Activity
Up through the line that contains "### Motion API", retype the entries exactly, beginning at the very first line.

Data extracts Start Marker

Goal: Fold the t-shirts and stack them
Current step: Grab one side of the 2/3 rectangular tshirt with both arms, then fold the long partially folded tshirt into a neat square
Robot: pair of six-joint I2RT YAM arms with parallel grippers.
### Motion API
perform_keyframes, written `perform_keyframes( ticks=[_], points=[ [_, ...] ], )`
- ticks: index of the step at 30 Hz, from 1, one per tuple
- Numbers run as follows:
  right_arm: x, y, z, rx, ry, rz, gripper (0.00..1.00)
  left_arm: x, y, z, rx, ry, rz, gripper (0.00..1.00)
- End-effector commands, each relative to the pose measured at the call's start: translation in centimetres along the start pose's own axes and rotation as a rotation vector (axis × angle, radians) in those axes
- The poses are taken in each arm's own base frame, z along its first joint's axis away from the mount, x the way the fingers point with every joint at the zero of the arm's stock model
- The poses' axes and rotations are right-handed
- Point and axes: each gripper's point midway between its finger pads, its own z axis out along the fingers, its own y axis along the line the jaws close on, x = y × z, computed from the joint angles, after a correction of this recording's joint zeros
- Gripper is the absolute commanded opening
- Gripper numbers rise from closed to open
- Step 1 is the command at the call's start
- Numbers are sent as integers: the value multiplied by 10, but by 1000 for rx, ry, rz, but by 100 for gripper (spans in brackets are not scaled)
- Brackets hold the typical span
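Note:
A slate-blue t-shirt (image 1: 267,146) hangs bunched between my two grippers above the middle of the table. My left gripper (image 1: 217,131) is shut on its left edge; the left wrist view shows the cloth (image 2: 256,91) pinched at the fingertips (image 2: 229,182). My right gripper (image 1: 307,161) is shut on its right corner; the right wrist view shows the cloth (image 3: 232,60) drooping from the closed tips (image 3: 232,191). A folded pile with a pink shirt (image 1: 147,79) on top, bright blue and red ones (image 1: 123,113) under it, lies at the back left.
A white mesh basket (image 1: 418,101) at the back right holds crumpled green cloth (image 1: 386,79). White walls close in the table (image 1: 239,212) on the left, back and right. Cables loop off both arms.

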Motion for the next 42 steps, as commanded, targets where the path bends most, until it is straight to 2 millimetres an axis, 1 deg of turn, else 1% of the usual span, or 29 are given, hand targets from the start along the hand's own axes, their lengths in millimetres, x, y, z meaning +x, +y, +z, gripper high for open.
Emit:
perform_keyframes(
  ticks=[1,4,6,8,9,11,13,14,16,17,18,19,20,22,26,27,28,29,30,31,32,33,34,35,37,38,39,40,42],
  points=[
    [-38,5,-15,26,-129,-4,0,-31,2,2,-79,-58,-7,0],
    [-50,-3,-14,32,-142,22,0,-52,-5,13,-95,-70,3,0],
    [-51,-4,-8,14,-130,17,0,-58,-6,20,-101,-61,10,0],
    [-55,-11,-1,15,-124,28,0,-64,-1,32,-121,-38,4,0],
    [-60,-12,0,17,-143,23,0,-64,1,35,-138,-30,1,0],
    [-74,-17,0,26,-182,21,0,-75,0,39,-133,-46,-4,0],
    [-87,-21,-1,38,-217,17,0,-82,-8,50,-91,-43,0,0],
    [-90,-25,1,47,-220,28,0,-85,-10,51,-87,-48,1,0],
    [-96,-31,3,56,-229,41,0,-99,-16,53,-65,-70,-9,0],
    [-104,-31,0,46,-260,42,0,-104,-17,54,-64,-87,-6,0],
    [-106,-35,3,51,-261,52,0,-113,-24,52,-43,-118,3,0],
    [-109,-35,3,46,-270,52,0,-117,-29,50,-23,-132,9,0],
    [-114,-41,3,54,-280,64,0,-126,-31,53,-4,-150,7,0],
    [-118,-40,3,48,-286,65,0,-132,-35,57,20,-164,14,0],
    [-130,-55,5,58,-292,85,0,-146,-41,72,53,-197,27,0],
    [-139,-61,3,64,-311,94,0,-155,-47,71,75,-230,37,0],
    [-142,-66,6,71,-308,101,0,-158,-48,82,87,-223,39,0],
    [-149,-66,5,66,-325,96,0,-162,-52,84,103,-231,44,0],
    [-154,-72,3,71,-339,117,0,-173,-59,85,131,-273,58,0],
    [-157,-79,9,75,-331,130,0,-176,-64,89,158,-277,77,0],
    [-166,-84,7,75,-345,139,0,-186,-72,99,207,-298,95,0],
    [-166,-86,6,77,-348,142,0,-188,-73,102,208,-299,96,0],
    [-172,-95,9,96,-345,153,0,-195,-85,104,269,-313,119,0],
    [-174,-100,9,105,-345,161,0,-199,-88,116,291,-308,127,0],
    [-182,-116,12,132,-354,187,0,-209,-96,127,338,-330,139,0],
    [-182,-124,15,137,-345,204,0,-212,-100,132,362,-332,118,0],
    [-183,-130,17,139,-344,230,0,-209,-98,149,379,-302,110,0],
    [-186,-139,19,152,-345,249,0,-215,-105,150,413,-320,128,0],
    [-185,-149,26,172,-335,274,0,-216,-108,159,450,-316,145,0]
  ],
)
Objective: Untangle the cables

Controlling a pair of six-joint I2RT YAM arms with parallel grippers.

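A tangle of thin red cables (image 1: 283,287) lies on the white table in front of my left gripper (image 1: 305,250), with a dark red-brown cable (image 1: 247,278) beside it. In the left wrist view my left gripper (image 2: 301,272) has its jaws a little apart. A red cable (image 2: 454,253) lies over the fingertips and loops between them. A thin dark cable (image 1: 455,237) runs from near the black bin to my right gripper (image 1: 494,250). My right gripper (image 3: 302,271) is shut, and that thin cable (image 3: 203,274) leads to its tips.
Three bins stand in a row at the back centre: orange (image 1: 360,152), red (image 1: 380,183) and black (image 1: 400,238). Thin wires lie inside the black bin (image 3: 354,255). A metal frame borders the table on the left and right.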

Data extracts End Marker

Response area
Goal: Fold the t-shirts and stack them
Current step: Grab one side of the 2/3 rectangular tshirt with both arms, then fold the long partially folded tshirt into a neat square
Robot: pair of six-joint I2RT YAM arms with parallel grippers.
### Motion API

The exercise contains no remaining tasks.